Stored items
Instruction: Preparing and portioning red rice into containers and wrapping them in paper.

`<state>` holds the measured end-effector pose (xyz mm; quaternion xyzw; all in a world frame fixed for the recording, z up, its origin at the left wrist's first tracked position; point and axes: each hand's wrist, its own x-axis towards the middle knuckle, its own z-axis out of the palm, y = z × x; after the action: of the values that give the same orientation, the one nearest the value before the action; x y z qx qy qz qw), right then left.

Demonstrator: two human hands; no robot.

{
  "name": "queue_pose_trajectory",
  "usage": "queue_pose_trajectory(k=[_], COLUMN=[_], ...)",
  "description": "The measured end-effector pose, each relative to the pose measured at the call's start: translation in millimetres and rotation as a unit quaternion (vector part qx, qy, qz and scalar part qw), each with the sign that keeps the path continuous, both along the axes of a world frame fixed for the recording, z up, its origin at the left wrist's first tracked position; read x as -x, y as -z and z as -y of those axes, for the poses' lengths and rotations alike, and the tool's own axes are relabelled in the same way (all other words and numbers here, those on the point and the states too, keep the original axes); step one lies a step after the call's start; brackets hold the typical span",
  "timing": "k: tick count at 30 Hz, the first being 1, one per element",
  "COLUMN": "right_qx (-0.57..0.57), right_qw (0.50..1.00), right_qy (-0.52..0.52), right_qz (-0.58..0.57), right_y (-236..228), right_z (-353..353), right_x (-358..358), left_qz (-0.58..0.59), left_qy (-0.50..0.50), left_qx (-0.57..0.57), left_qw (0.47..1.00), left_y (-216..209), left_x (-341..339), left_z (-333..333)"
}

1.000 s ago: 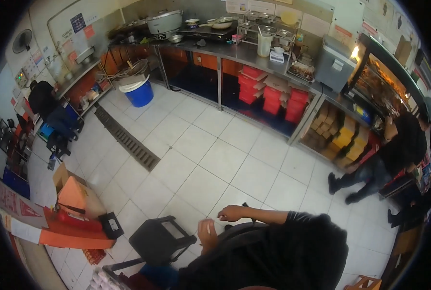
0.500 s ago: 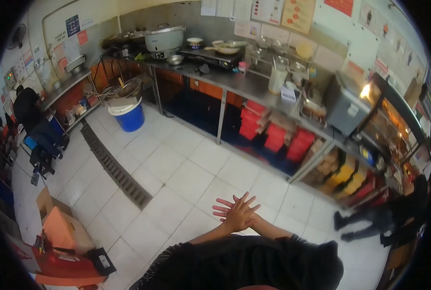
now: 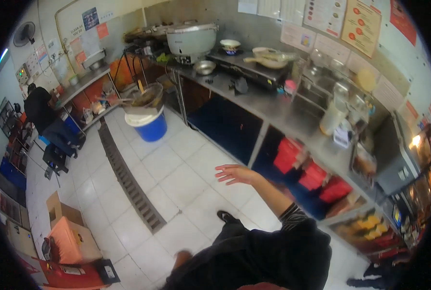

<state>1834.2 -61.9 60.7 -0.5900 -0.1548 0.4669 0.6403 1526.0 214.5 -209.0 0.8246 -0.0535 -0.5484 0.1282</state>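
My right hand (image 3: 236, 174) reaches out over the white tiled floor (image 3: 169, 164), short of the steel counter. Its fingers are stretched out and hold nothing. My left hand (image 3: 182, 258) is low beside my dark clothing, small and blurred, with its fingers hidden from sight. On the counter (image 3: 254, 99), across from my right hand, stand a large grey rice cooker (image 3: 192, 41), a metal bowl (image 3: 204, 67) and a black stove (image 3: 247, 67) with a pan (image 3: 271, 60) on top. Red boxes (image 3: 289, 155) are stacked underneath.
A blue bucket (image 3: 150, 129) with a wire strainer (image 3: 148, 99) over it stands ahead. A drain grate (image 3: 128, 183) crosses the floor. Cardboard boxes (image 3: 68, 217) are at the left. Another person (image 3: 41, 111) works at the far-left counter; dark-clothed legs (image 3: 377, 278) show at lower right.
My two hands, pressed together before, have come apart. The right one has moved forward, and the left has dropped to my side. My foot now shows, and the view has turned left.
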Motion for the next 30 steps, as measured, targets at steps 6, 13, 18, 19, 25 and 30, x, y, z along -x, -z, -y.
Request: queue_pose_trajectory(k=[6, 13, 18, 19, 25, 30], right_qx=[0.444, 0.462, 0.551, 0.562, 0.075, -0.091], right_qw=[0.722, 0.635, 0.571, 0.517, 0.807, 0.772], right_qy=[0.101, 0.188, 0.227, 0.135, -0.088, -0.515], right_qz=[0.520, 0.590, 0.564, 0.632, 0.579, 0.360], right_y=[73.6, 92.8, 111.1, 107.5, 187.7, 285.9], right_z=[-1.5, 9.8, 24.3, -32.5, -124.1, -154.9], right_x=[-330.3, -558.5, -620.6, -592.1, -358.3, -8.4], left_qz=[0.033, 0.046, 0.070, 0.072, 0.169, 0.427], left_qy=[-0.105, -0.199, -0.257, -0.326, -0.759, -0.783], left_qx=[-0.012, 0.003, 0.026, -0.003, -0.126, -0.139], left_qw=[0.994, 0.979, 0.964, 0.943, 0.616, 0.429], left_y=[-25.1, -31.1, -26.4, -35.1, -31.0, -145.5], left_x=[-142.8, -235.1, -228.8, -184.8, -36.1, -59.1], left_z=[-25.8, -19.9, -2.5, -1.5, 176.7, 217.1])
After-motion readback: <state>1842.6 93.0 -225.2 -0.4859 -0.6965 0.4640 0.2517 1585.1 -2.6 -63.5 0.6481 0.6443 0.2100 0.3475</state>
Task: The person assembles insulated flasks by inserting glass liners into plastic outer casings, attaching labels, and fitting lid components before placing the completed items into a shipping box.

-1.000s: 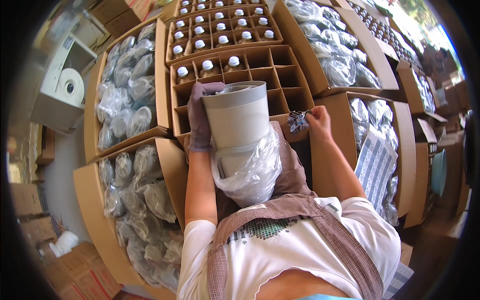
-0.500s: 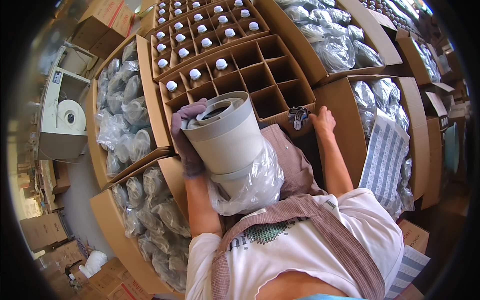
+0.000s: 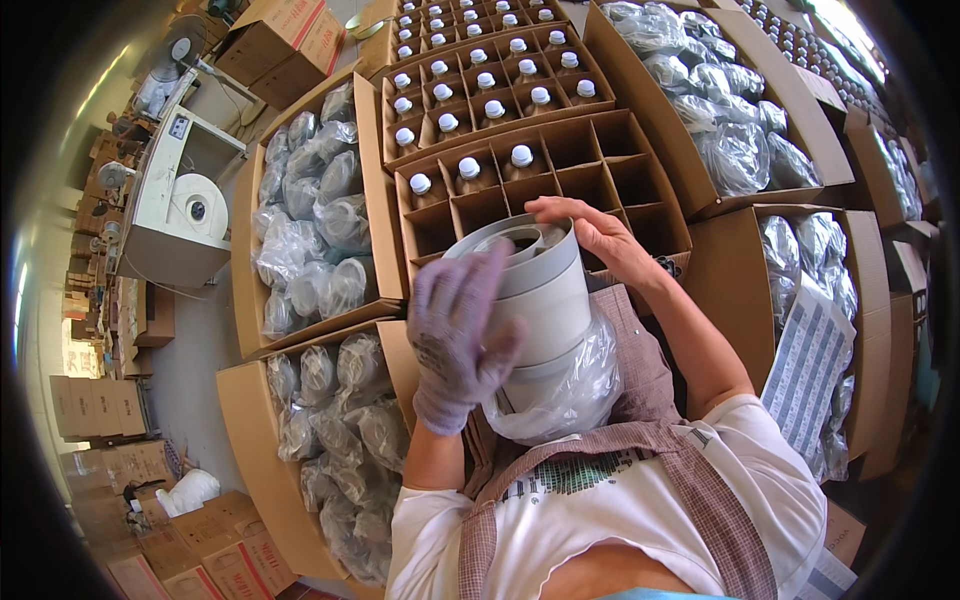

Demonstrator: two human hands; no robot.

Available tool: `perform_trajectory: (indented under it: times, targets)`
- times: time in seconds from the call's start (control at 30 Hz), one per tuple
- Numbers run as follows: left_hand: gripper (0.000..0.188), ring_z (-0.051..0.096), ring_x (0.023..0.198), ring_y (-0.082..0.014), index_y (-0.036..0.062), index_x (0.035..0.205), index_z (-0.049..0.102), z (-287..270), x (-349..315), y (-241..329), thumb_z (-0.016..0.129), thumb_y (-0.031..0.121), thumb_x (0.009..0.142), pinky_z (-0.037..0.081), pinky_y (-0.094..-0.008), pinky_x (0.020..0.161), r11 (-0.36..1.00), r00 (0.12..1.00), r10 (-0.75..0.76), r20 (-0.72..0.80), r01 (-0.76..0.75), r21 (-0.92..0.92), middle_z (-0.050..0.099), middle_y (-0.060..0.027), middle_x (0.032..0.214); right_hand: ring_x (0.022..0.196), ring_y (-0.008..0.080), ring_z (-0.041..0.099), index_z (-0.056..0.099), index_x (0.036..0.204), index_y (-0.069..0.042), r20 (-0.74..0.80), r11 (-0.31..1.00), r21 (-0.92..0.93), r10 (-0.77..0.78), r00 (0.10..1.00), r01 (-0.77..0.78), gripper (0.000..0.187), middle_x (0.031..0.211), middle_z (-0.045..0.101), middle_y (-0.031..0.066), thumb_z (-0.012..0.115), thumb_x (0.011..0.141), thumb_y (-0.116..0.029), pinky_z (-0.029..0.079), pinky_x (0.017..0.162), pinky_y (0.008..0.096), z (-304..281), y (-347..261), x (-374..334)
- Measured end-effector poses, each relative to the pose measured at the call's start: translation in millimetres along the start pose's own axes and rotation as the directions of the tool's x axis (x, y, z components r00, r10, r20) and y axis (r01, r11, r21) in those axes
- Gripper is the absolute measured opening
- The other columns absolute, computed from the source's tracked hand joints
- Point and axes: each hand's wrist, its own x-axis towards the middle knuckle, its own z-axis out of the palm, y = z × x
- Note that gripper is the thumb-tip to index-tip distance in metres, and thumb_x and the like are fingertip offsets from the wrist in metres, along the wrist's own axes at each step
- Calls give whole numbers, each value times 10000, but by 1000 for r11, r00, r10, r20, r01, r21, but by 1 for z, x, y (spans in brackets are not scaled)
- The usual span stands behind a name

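Grey-white cylinder [image 3: 545, 305] at centre, clear bag [image 3: 570, 390] around its lower part.
Light pressure from both sides should steady it. The gloved left hand [image 3: 455, 335] spreads open at nine o'clock, contact unclear; the bare right hand [image 3: 595, 237] rests half-curled over the rim [image 3: 550, 265] at one, grip uncertain. Bottle carton [image 3: 664, 185] at twelve.

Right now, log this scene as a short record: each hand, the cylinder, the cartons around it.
Left hand: gloved, fingers spread before the cylinder; contact unclear
Right hand: bare, at the rim's far right side
Cylinder: whitish-gray, lower part in a clear plastic bag
Divided carton: beyond the cylinder; white-capped bottles in its far row
Left cartons: two, open, holding plastic-wrapped items
Right cartons: open, similar contents; striped sheet over the nearer
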Motion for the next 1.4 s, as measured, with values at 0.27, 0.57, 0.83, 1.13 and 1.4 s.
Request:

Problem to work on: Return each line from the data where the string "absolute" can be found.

Answer box:
- Gripper is the absolute measured opening
- The other columns absolute, computed from the source's tracked hand joints

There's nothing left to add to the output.